Research on readme.ext and Programming Ruby yielded:
1) rb_global_variable: it can protect a VALUE, but I don't know if the
process is undoable, i.e., if the VALUE can be marked again for gc.
2) rb_gc_mark: it marks an object for gc, but can it be applied to one
previously protected by rb_global_variable? Also, if two callback objects
refer to a VALUE and one calls rb_gc_mark, will the latter be collected
regardless of the fact that another reference remains in use, or is some
kind of reference counting implemented?

At the end, I came up with the following design: however, holes remain
which should be filled before the class is safely useable. Any suggestions?

Thanks in advance,
Luigi

class RubyCallback : public Callback {
public:
RubyCallback(VALUE p)
: p_(p), refCount_(new int(1)) {
/* how to make sure the Ruby proc stays alive
as long as we need it?
Is the following the right way? */
rb_global_variable(p_);
}
RubyCallback(const RubyCallback& o)
: p_(o.p_), refCount_(o.refCount_) {
/* how to make sure the Ruby proc stays alive
as long as we need it? */
o.refCount_++;
}
RubyCallback& operator=(const RubyCallback& o) {
if (refCount_ != o.refCount_) {
if (--*refCount == 0) {
// tell p_ it can go as far as we are concerned
delete refCount_;
}
p_ = o.p_;
refCount_ = o.refCount_;
// make sure p_ stays alive
*refCount_++;
}
return *this;
}
~RubyCallback() {
if (--*refCount_ == 0) {
// now it can go as far as we are concerned
// is the following the right way?
rb_gc_mark(p_);
delete refCount_;
}
}
void doit() {
static ID callId = rb_intern("call");
rb_funcall(p_,callId,0);
}
private:
VALUE p_;
int* refCount_; // is this needed?
};

ts

unread,

Apr 4, 2002, 6:32:17 AM4/4/02

to

>>>>> "L" == Luigi Ballabio <ball...@mac.com> writes:

L> /* how to make sure the Ruby proc stays alive
L> as long as we need it?
L> Is the following the right way? */
L> rb_global_variable(p_);

no,

L> }
L> /* how to make sure the Ruby proc stays alive
L> as long as we need it? */
L> o.refCount_++;

no,

L> }

When you return an object from your C++ code you must use
Data_Wrap_Struct() or Data_Make_Struct()

The 2nd argument of Data_Wrap_Struct (3rd for Data_Make_Struct) is the
mark function which will be called when the GC mark the current object.

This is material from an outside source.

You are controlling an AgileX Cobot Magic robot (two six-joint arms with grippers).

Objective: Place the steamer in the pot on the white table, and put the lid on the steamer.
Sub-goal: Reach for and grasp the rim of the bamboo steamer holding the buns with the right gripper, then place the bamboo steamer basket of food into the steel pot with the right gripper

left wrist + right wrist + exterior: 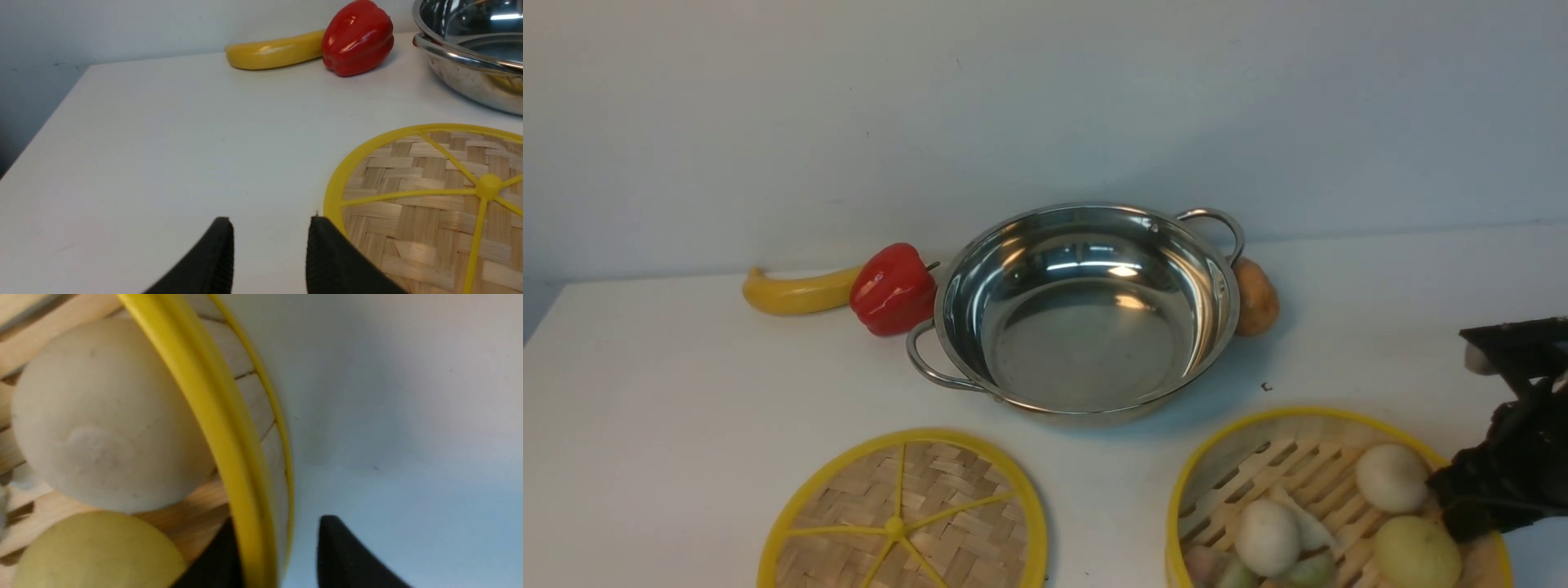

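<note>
The steamer (1241, 457), a bamboo basket with a yellow rim (196, 367), stands on the white table (686, 392) at the front right with several buns (1391, 476) in it. My right gripper (273, 522) (1462, 498) straddles its right rim, one finger inside and one outside; a gap shows between the outer finger and the wall. The steel pot (1086, 351) sits empty at the middle back. At the front left lies the woven lid (907, 523) (429, 204), flat on the table. Beside its edge my left gripper (269, 222) stands open and empty.
A yellow banana (796, 292) and a red pepper (894, 287) lie against the pot's left side. A brown potato (1255, 296) rests at the pot's right handle. The wall runs close behind the pot.
</note>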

Define such a function when you return a new object and in this function
make a call to rb_gc_mark() to mark the Proc object

Guy Decoux

Tobias Peters

unread,

Apr 4, 2002, 9:37:14 AM4/4/02

to

On Thu, 4 Apr 2002, Luigi Ballabio wrote:
> Hi all,
> I'm writing a C++ extension to Ruby. I need to write a class which can
> take a Ruby procedure and store it to be used as a callback, i.e.,

Be sure to understand ruby's memory management before attempting to design
your classes. Since you want to write a "C++ extension to Ruby", you
should defer all memory management to the ruby interpreter.

You should start with an extension library that does practically nothing,
just print out a few statements to cout when objects are created, freed,
used, To get a feeling for how this is done.

Suggestion for a base class that honors Ruby's memory management:

// subclass this for real Ruby C++ extencion classes.
class Rb_Base {
// pointer back to ruby DATA object. Must not be used in
// destructor!
VALUE rb_value;

// Garbage collection "mark" interface function
static void mark(void * ptr) {
reinterpret_cast<Rb_Base*>(ptr)->mark_others();
}
// Garbage collection "free" interface function
static void free(void * ptr) {
delete reinterpret_cast<Rb_Base*>(ptr);
}
// disallow copying
Rb_Base(const Rb_Base &);
void operator=(const Rb_Base &);
protected:
// mark other known ruby objects here
virtual void mark_others() {}

// Extension object constructor, needs to know the ruby class of
// this object
Rb_Base(VALUE rb_class)
{
rb_value =
Data_Wrap_Struct(rb_class, &Rb_Base::mark,
&Rb_Base::free, this)
}
// destructor. Derived classes release C++ resources here.
virtual ~Rb_Base() {}
public:
// convenience function for other C++ extension object that want
// to mark this object
virtual void mark_self() {
rb_gc_mark(rb_value);
}
};

>
> irb> c = Callback(proc { puts "Hello world!" })
> irb> c.doit
> "Hello world!"
> irb>
>
> This has not much use within the Ruby interpreter: however, it would allow
> me to wrap Ruby code and use it as a callback in the C++ library I'm
> interfacing.

There is no need for this Callback class. The method of your extension
class should take a block, store the VALUE pointer to it somewhere and
call rb_gc_mark on it in its mark_others method.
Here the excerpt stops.